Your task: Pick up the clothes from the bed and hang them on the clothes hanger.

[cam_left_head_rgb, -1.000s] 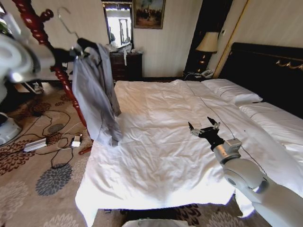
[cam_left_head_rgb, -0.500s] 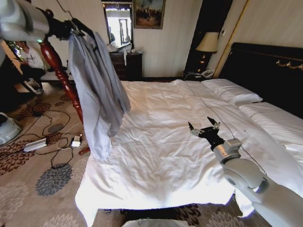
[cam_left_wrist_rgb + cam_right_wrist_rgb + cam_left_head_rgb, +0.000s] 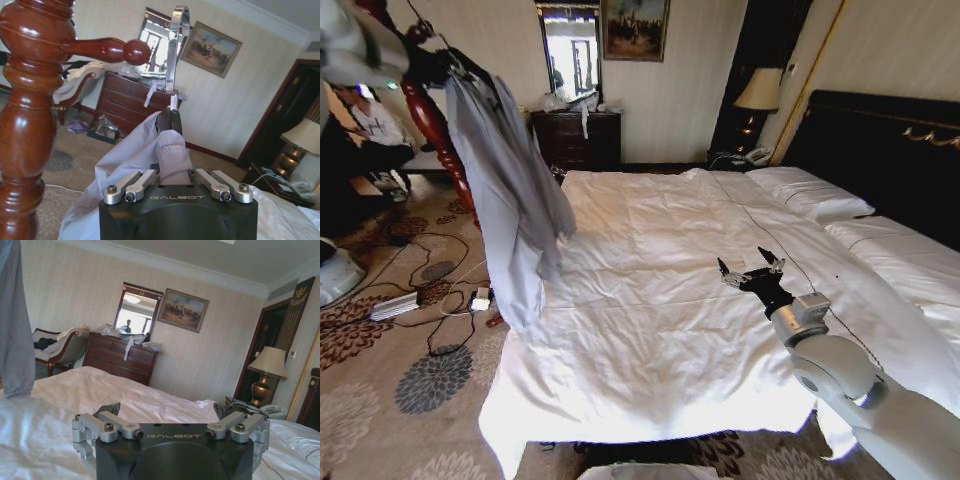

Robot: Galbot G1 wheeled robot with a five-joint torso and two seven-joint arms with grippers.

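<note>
The light grey-blue clothes (image 3: 505, 190) hang full length from the black clothes hanger (image 3: 470, 66), off the left edge of the bed (image 3: 660, 300). My left gripper (image 3: 438, 66) is shut on the hanger's neck, high at the upper left beside the coat stand. In the left wrist view the gripper (image 3: 172, 165) grips the neck (image 3: 169, 121) with the collar (image 3: 172, 147) bunched around it. The metal hook (image 3: 177, 45) rises close to a wooden peg (image 3: 107, 50). My right gripper (image 3: 752, 270) hovers open and empty over the white duvet (image 3: 75, 390).
The reddish-brown coat stand (image 3: 430, 110) stands by the bed's left side, its thick post (image 3: 27, 125) close to my left gripper. Cables and a power strip (image 3: 395, 305) lie on the patterned carpet. A dark dresser (image 3: 575, 135) and a lamp (image 3: 758, 90) stand at the far wall.
My left arm has carried the hanger with the garment up and to the left, closer to the coat stand's top. The right arm has stayed still.
</note>
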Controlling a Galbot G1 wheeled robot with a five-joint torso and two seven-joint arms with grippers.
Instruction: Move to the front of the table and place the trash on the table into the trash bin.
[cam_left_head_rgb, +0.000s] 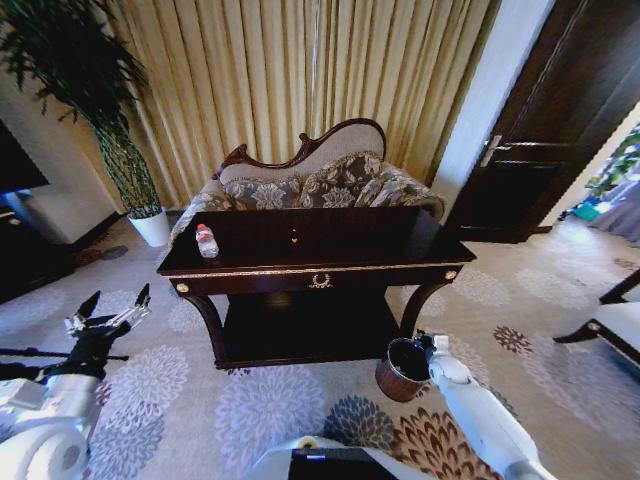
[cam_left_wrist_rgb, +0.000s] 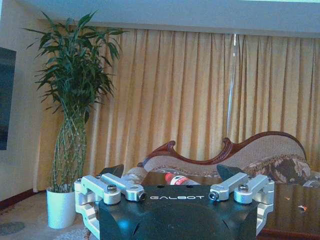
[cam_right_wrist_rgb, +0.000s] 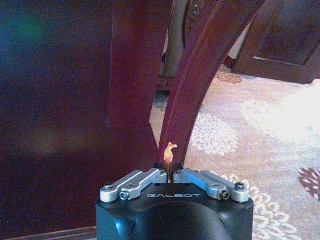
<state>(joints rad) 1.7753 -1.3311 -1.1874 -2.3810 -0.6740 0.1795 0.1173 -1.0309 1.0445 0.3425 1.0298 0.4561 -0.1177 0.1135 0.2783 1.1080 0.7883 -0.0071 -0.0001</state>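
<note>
The dark glossy table (cam_left_head_rgb: 360, 240) stands before me. On its left end lies a small white-and-red piece of trash (cam_left_head_rgb: 206, 241), shaped like a little bottle (cam_left_wrist_rgb: 177, 179). A tiny orange scrap (cam_left_head_rgb: 294, 238) rests near the top's middle (cam_left_wrist_rgb: 301, 207). The reddish-brown trash bin (cam_left_head_rgb: 396, 372) sits on the carpet by the table's right leg. My right gripper (cam_left_head_rgb: 428, 345) hovers at the bin's rim, shut on another orange scrap (cam_right_wrist_rgb: 170, 152), with the curved table leg (cam_right_wrist_rgb: 200, 75) just beyond. My left gripper (cam_left_head_rgb: 118, 296) hangs open low on the left, short of the table (cam_left_wrist_rgb: 170, 175).
A sofa (cam_left_head_rgb: 320, 180) stands behind the table against gold curtains. A tall plant in a white pot (cam_left_head_rgb: 152, 226) is at the back left, a dark door (cam_left_head_rgb: 540, 150) at the right. A chair leg (cam_left_head_rgb: 600, 330) juts in at the right edge.
</note>
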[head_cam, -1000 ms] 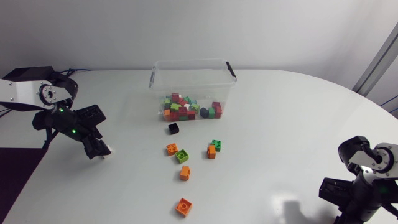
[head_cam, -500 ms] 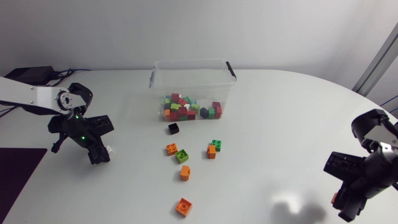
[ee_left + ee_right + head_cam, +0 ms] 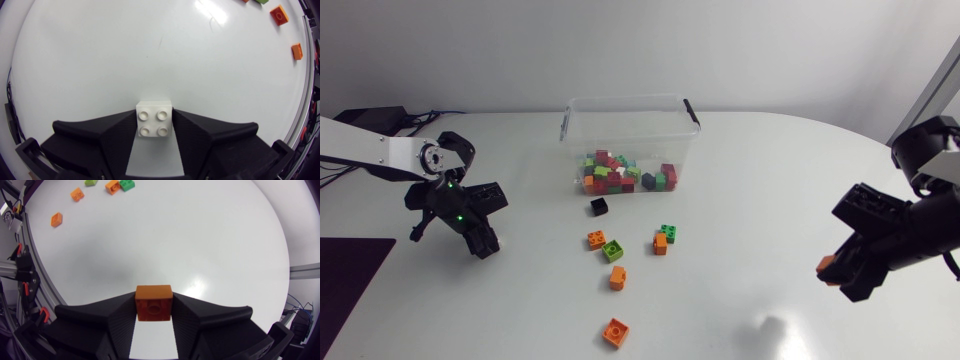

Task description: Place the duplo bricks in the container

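While my left tool [image 3: 484, 244] hangs over the left side of the tabletop [image 3: 770, 170], it pinches a white brick [image 3: 155, 123], studs facing the wrist camera. Right tool [image 3: 842, 274], over the right side, pinches an orange brick [image 3: 154, 303]. Container [image 3: 625, 99] at far middle, many bricks inside. Loose bricks [image 3: 611, 250] lie just in front of it: black, orange, green.
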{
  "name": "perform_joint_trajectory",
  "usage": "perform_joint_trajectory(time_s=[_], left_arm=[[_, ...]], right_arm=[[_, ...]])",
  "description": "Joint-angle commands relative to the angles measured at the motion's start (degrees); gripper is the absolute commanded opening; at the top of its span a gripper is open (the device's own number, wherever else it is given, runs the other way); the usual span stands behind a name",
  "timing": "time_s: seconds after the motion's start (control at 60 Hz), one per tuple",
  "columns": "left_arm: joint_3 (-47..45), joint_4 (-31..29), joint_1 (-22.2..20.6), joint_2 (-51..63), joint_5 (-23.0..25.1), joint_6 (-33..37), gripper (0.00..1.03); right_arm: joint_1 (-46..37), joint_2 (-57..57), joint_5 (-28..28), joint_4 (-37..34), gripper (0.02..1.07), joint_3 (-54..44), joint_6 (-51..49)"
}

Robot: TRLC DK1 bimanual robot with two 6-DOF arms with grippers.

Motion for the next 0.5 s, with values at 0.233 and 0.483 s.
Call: perform_joint_trajectory(time_s=[0.233, 0.483], left_arm=[[2.66, -3.71, -0.54, -7.25, 3.68, -3.04, 0.44], [4.68, -6.26, -1.69, -9.62, 5.08, -3.92, 0.44]], right_arm=[[9.61, 4.57, -4.42, 10.27, 0.32, 9.42, 14.35], [16.03, 11.61, -4.59, 18.18, 0.32, 15.48, 21.99]])
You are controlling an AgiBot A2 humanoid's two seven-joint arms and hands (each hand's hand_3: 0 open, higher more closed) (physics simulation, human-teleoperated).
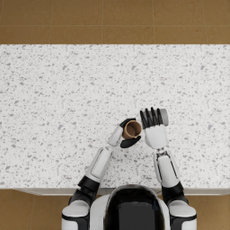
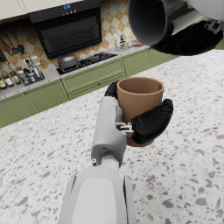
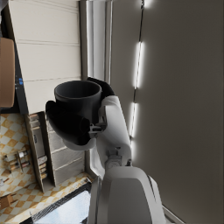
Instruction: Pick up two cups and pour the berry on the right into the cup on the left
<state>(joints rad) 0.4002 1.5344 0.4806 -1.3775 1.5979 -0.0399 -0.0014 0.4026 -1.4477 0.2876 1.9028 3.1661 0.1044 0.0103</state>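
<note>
Head view shows our left hand [image 1: 127, 134] grasping the brown cup [image 1: 132, 129], right hand [image 1: 154, 126] grasping the tipped grey cup [image 1: 163, 116]; we should keep rims aligned.

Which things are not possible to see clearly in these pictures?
- Berry: not seen in any view. In the head view the right hand covers the grey cup; both wrist views show its mouth too dark.
- Inside of the brown cup held by the left hand: left wrist view looks from the side, rim hides it.
</note>
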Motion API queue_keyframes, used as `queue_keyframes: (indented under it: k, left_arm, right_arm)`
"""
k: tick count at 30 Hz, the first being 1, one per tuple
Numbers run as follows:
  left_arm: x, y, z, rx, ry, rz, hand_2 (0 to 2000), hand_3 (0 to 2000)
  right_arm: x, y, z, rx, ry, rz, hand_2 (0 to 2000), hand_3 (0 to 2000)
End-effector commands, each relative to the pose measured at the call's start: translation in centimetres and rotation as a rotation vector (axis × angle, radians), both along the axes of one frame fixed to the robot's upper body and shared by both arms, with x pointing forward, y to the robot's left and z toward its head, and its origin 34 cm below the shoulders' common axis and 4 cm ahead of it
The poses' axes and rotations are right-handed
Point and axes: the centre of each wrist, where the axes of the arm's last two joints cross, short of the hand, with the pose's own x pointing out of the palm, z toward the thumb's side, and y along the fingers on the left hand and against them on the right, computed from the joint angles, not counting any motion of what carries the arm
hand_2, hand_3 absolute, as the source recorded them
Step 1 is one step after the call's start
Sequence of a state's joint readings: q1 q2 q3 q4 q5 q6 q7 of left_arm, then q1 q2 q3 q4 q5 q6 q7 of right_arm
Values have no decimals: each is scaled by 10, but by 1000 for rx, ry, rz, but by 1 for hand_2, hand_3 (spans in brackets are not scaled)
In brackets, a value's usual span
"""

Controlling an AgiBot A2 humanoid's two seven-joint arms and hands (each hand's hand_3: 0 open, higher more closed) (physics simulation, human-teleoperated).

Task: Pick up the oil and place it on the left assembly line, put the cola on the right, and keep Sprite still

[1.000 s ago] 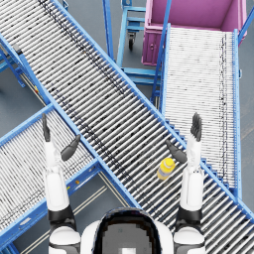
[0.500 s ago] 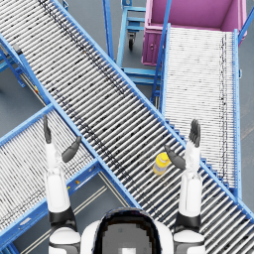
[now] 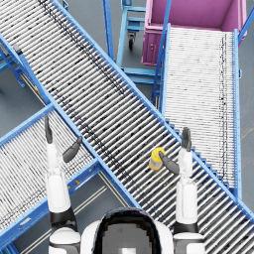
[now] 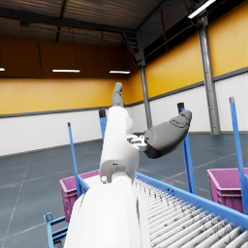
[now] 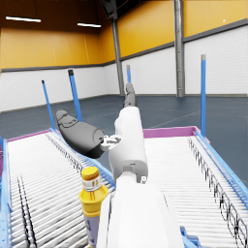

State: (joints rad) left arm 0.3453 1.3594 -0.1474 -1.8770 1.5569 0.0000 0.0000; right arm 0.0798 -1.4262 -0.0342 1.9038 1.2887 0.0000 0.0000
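- Found the left hand (image 3: 60,145) nearest, raised over the left assembly line (image 3: 20,168), fingers straight, thumb spread wide, gripping nothing. Judged it parked there, out of the way, until something needs receiving.
- Found the right hand (image 3: 179,153) raised in the same manner above the middle conveyor (image 3: 99,99), fingers straight, thumb apart and angled toward the oil, nothing held. Judged it poised for a sideways grasp.
- Located the oil (image 3: 157,159), a yellow bottle, standing upright on the middle conveyor just beside the right thumb. Could not tell whether touching.
- Judged the oil not yet grasped, with the carry across to the left assembly line yet to come.
- Farther off, noted the right assembly line (image 3: 198,89), running away toward a pink bin (image 3: 151,47) at its far end, likely placed to catch goods rolling off.
- Counted in the head view: two hands, one bottle of oil, three roller lines, one pink bin. Saw no other bottle.
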Motion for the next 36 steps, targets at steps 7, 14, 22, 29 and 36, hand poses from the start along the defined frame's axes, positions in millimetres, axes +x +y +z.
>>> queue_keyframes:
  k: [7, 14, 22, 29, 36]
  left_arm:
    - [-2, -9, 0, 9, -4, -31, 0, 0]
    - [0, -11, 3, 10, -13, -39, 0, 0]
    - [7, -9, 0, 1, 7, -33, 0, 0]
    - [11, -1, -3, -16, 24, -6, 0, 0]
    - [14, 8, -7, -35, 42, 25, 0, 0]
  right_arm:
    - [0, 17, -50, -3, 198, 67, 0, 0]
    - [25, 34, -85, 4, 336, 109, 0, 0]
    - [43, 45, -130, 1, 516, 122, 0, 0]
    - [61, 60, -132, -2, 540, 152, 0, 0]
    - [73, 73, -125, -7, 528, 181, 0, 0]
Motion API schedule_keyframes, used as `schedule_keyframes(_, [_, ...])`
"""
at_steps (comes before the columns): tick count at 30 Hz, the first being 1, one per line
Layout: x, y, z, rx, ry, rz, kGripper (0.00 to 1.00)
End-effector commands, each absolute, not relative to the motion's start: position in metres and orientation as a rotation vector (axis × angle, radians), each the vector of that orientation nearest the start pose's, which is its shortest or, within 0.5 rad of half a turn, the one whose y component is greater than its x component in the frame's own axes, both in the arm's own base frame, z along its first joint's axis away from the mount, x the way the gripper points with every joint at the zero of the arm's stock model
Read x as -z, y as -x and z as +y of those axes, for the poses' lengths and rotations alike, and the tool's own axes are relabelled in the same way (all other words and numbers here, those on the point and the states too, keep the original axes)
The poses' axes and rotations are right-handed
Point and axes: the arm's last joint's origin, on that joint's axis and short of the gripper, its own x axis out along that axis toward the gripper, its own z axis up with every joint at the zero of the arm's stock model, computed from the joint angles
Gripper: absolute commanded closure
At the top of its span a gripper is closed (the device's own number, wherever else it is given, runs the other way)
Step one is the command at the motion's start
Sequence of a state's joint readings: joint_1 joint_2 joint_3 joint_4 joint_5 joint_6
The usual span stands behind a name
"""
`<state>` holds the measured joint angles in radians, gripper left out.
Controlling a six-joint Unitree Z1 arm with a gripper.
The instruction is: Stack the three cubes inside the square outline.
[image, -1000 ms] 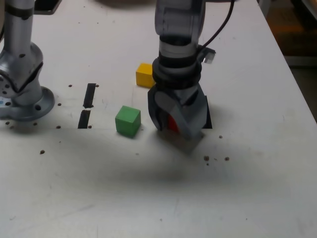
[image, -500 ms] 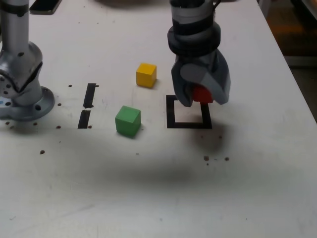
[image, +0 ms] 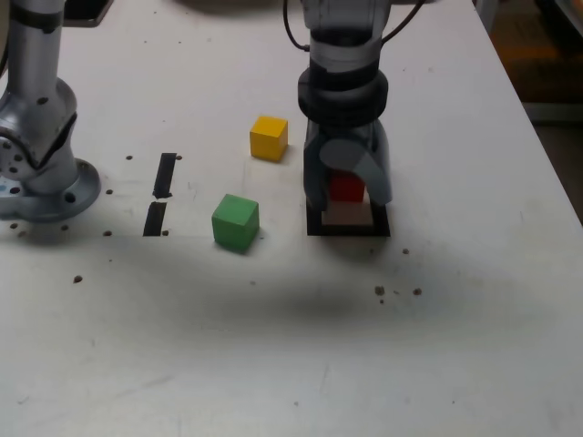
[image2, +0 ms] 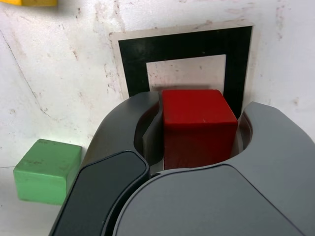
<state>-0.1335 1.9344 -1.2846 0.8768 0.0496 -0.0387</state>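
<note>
Placing the first block: small matte red cube (image2: 197, 125) pinched between grey jaws of the gripper (image: 347, 188), hanging just above the black tape square outline (image: 314, 221), not yet seated by the look of the exterior view. Matte green cube (image: 236, 221) and matte yellow cube (image: 269, 137) resting on the white counter (image: 273, 346), apart from the outline, toward the far edge. Next, probably: lower squarely into the white centre, then spread jaws.
</note>
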Motion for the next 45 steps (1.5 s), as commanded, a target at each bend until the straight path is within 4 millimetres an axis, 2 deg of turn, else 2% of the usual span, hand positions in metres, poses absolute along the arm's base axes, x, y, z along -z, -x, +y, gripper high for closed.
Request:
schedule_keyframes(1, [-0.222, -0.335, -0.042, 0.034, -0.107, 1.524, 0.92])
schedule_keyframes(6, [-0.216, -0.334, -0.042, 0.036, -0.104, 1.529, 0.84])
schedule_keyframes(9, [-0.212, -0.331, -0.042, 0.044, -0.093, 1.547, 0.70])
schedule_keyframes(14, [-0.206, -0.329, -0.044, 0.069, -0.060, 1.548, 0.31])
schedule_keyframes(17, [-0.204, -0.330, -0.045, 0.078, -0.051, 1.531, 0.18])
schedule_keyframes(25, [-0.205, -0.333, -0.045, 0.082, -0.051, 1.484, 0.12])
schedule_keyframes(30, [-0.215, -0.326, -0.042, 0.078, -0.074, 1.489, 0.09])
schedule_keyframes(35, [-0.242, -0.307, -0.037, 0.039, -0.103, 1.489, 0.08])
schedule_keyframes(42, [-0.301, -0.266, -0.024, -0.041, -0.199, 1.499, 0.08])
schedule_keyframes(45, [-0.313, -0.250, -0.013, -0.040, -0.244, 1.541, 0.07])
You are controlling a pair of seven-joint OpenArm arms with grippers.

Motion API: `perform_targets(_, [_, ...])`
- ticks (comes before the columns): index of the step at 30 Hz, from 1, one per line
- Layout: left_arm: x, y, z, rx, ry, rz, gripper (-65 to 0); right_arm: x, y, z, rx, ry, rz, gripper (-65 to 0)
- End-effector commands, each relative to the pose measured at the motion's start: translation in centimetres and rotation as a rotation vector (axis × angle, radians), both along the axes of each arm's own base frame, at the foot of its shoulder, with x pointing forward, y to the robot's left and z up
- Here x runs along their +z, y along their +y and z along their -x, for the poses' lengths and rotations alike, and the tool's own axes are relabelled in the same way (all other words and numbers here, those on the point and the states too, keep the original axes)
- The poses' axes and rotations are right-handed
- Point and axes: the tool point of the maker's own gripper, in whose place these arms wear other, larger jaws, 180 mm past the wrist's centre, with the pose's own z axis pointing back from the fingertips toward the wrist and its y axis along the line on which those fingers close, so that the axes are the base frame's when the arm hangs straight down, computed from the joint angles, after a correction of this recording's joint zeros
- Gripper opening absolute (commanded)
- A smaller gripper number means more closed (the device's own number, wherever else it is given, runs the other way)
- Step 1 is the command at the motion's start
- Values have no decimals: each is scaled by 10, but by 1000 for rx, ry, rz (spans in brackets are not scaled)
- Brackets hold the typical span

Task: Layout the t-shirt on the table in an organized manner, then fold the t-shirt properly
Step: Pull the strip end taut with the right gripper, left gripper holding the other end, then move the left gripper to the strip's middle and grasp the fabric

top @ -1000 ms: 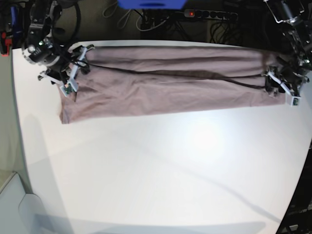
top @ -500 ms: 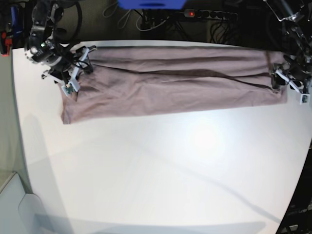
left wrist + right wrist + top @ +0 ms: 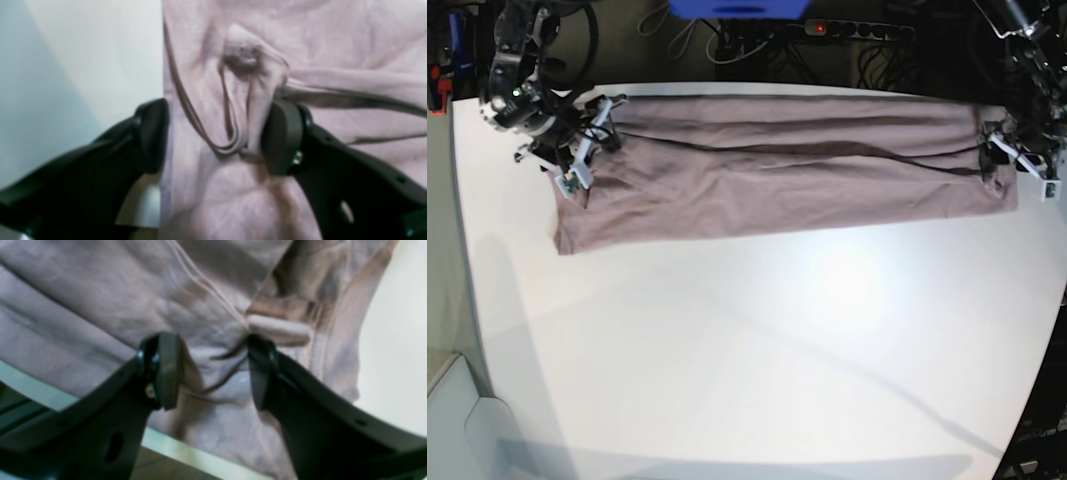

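White table [image 3: 757, 350], dark cables behind its far edge; along that far edge, the t-shirt [image 3: 777, 165] folded into a long band, long axis running from side edge to side edge. At its two ends, left gripper [image 3: 1017, 165] and right gripper [image 3: 582, 140], fingers spread, cloth bunched between but not pinched.

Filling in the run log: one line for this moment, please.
t-shirt: long band on table | left pincer: open over edge | right pincer: open over edge
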Motion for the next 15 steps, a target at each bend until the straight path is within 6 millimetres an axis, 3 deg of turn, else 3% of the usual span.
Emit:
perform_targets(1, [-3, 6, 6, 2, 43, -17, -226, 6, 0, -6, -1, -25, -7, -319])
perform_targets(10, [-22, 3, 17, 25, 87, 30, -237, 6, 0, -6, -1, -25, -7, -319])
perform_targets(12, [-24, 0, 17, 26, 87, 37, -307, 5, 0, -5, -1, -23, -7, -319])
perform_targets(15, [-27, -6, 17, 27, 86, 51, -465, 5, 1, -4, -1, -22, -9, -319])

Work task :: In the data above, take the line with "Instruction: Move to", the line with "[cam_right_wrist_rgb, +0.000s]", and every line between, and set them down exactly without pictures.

The answer ::
Instruction: Move to the front of the table and place the trash on the table into the trash bin.
[cam_left_head_rgb, +0.000s] 
[cam_left_wrist_rgb, +0.000s] 
[cam_right_wrist_rgb, +0.000s] 

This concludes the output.